LOUIS MATHIEU GAGNÉ | JOURNALDEMONTREAL.COM | 11/10/2008
ARCHIVES MQF ─ Les groupes de défense de la langue française déplorent qu’aucune mesure punitive ne soit prise contre les entreprises délinquantes.
«Le plan du gouvernement en est un d’inaction ou, pire, de récompenses. On va leur donner de l’argent pour ne pas avoir respecté la loi», a dénoncé Jean-Paul Perreault, d’Impératif français.
Il croit que la situation révélée par l’étude est pire que celle dévoilée hier, basée sur des entrevues téléphoniques.
«Il est peu probable que les répondants vont dire qu’ils ne respectent pas les lois.

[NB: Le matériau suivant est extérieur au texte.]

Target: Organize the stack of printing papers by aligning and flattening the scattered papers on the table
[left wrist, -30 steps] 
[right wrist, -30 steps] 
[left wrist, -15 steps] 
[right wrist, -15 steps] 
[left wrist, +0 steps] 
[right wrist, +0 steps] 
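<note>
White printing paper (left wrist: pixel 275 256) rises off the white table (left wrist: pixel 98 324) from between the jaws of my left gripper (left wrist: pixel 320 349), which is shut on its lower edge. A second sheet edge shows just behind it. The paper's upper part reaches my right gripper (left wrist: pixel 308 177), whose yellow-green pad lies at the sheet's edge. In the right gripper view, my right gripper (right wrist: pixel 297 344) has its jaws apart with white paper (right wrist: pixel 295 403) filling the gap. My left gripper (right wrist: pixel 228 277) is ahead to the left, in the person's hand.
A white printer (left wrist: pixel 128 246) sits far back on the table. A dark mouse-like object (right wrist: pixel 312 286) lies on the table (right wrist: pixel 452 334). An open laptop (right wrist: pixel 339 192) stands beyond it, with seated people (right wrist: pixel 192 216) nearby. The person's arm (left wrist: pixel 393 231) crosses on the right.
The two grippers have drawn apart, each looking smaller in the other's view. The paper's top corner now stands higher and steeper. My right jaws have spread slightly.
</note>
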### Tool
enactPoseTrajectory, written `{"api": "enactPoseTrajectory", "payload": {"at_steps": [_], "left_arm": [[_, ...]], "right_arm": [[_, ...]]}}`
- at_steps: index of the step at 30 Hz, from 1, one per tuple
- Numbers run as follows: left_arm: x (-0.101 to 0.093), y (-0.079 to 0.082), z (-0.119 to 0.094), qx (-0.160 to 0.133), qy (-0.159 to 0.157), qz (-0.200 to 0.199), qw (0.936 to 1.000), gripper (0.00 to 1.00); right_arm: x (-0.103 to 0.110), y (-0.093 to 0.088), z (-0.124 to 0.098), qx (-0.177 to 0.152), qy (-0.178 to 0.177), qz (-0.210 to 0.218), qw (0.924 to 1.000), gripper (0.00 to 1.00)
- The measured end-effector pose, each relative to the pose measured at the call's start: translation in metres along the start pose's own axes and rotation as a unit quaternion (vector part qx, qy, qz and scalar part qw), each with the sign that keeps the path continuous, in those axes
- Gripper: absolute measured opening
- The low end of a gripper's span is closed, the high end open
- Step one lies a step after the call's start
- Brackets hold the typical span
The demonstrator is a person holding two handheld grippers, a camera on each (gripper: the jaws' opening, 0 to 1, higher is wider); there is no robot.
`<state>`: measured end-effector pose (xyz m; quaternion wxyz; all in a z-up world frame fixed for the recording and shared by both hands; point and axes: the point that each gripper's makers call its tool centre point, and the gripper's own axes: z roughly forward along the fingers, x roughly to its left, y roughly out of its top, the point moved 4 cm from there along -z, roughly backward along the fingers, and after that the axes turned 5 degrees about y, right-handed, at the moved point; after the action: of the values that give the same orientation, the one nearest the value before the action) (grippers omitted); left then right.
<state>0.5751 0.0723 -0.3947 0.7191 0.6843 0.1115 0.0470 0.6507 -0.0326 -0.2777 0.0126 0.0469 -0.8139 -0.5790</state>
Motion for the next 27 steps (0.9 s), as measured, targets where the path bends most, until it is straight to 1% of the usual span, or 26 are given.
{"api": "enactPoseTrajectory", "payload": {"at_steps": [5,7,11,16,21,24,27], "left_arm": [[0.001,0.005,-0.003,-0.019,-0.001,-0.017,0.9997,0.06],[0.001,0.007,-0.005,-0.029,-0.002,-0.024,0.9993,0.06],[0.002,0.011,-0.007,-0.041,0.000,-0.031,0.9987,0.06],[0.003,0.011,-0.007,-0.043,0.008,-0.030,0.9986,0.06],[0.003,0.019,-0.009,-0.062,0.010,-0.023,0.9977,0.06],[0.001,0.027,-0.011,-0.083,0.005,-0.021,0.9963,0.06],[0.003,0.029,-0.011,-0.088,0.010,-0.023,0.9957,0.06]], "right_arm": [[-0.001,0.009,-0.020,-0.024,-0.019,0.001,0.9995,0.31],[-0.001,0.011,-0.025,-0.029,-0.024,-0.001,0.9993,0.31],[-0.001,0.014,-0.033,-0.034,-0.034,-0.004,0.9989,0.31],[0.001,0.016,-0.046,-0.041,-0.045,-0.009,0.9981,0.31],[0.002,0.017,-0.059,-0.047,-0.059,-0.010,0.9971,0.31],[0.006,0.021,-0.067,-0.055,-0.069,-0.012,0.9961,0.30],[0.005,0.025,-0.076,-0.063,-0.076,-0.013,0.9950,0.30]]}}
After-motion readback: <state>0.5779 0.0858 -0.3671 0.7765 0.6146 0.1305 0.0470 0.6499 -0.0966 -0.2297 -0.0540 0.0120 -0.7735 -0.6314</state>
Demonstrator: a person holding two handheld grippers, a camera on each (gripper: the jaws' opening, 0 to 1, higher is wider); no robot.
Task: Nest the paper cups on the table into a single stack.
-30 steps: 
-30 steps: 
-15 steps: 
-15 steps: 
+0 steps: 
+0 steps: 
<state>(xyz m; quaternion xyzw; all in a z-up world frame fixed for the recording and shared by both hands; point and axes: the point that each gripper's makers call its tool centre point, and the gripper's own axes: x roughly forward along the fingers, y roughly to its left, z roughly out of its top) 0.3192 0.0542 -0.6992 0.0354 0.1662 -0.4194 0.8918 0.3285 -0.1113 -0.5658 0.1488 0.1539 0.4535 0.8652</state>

La méthodologie et les véracités des résultats sont questionnables», a-t-il dit, ajoutant être déçu que l’étude ne se soit pas attardée à l’Outaouais, qui éprouve des difficultés de langue similaires à celles de Montréal.
Étude jovialiste
La Société Saint-Jean-Baptiste abonde dans le même sens. «C’est plutôt jovialiste comme étude, mais ça confirme qu’il y a un problème à Montréal», a affirmé son président, Mario Beaulieu.
«Si le français n’est pas la langue de travail principale, on ne réussira pas à franciser les nouveaux arrivants», a ajouté celui qui agit aussi pour l’instant à titre de président du Mouvement Montréal français.
M. Beaulieu ne voit pas d’un bon oeil la campagne de promotion de 1,5 M$ annoncée hier par le gouvernement. «Il veut inciter les entreprises à se franciser alors qu’il ne respecte pas l’article 16 de la loi 101, qui prescrit l’usage exclusif du français dans ses communications avec les entreprises», a-t-il conclu.
L’étude de l’Office québécois de la langue française a été faite par le sociologue Pierre Bouchard à l’aide d’entrevues téléphoniques auprès de 3221 entreprises entre le 26 juin et le 19 août 2008.